Endoscopic practice should not be governed by the premise that an examination is not complete without a biopsy.8 If there are no indications for biopsy, especially in upper GI endoscopy, then no biopsy should be taken.1 For instance, we can see no indication for routine duodenal biopsies, outwith the appropriate clinical setting, in a patient, presenting with, say, dyspepsia. Further, histological assessment of GI biopsies is a time-consuming and relatively expensive exercise. Routine GI biopsies cost in the region of £60.00 for pathology departments, not to mention the extra time it takes to take and process a biopsy in the endoscopy department, and the consumables. By contrast, endoscopic tests for Helicobacter, for instance, cost less than £5.00. So, a good example of inappropriate use of histology is the biopsy of the stomach in the presence of endoscopic ‘gastritis’ or in the absence of endoscopic abnormality. What the endoscopist thinks is gastritis is poorly correlated with the demonstration of gastritis on histological assessment of biopsies.9 The practice of biopsying the normal or near-normal stomach has not been shown to increase the demonstration of neoplasia.10 The diagnosis of Helicobacter gastritis can be achieved by much cheaper means, and there is no evidence base, in our view, that the additional features likely to be demonstrated, such as reactive gastritis, intestinal metaplasia and the grade of chronic active gastritis, modifies the subsequent management of the patient.1
Given the gap between recommendations and clinical practice, the inexorable increase in demand for gastrointestinal endoscopy and the imperative to use healthcare resource as effectively as possible, it is essential that we address the challenge of the appropriateness of endoscopic biopsy for histological analysis. In these three articles, we publish guidance on when and what to biopsy during endoscopic procedures. The guidance recommends a pragmatic approach based on the principle that a biopsy should only be taken if it has the potential to materially influence management. It is appreciated that sometimes biopsies are taken purely for the purpose of excluding cancer: if there is an endoscopic lesion where the diagnosis of neoplasia is possible, then biopsy is, of course, always recommended.

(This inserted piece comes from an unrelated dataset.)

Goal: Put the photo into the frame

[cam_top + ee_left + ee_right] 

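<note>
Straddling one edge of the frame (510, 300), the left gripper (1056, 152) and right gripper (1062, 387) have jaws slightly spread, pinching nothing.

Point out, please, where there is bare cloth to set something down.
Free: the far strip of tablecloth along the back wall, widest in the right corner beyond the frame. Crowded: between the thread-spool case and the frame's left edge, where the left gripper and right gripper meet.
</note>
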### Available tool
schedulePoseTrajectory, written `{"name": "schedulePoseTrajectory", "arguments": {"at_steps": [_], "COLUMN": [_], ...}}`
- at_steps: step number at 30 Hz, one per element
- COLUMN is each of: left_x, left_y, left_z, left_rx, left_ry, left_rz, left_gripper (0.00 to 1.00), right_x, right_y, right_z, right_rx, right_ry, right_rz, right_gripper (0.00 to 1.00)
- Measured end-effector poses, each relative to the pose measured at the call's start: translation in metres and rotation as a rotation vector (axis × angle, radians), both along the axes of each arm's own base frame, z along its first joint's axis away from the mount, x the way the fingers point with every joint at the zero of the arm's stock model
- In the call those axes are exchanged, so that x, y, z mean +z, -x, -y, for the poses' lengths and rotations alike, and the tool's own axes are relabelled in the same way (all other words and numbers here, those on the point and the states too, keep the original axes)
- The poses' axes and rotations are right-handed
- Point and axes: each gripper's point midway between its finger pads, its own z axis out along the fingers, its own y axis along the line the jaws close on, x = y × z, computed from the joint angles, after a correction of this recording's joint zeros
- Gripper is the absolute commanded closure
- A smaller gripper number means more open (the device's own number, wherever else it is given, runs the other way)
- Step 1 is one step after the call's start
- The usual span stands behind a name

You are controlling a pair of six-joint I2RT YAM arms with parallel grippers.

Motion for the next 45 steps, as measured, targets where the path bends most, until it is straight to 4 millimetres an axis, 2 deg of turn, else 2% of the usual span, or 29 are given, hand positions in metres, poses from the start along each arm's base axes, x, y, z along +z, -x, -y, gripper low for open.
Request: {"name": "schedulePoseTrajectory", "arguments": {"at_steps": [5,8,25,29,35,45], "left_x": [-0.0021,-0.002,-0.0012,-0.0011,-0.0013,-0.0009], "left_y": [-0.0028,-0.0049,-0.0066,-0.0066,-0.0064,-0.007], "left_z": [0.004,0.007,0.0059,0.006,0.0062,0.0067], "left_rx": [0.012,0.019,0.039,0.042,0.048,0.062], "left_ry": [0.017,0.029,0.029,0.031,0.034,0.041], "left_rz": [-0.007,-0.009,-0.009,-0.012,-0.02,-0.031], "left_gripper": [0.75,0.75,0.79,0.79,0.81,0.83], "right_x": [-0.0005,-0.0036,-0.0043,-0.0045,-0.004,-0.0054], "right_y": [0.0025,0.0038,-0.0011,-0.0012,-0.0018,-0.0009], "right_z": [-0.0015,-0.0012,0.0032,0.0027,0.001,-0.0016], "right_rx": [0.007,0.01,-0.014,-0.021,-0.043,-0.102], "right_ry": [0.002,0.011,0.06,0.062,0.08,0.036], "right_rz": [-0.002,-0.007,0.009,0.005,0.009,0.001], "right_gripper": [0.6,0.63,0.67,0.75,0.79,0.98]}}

In order to rationalise the use of expensive histopathological resource, we need to understand why some practitioners biopsy more frequently than others. Evidence and practical experience indicate that a less experienced endoscopist is more likely to undertake unnecessary biopsies. This probably reflects three key differences between the experienced and less experienced: first, an experienced endoscopist has more confidence (through more knowledge and greater experience), making a positive judgement that there is no serious underlying disease. Second, he or she has a better understanding of whether a biopsy might help management. Third, an experienced endoscopist is more willing to accept a higher risk of missing something. These factors are particularly apposite for non-medical endoscopists, who are not usually assessing patients with gastrointestinal symptoms (as opposed to managing them according to protocols), and who are less comfortable with uncertainty and risk.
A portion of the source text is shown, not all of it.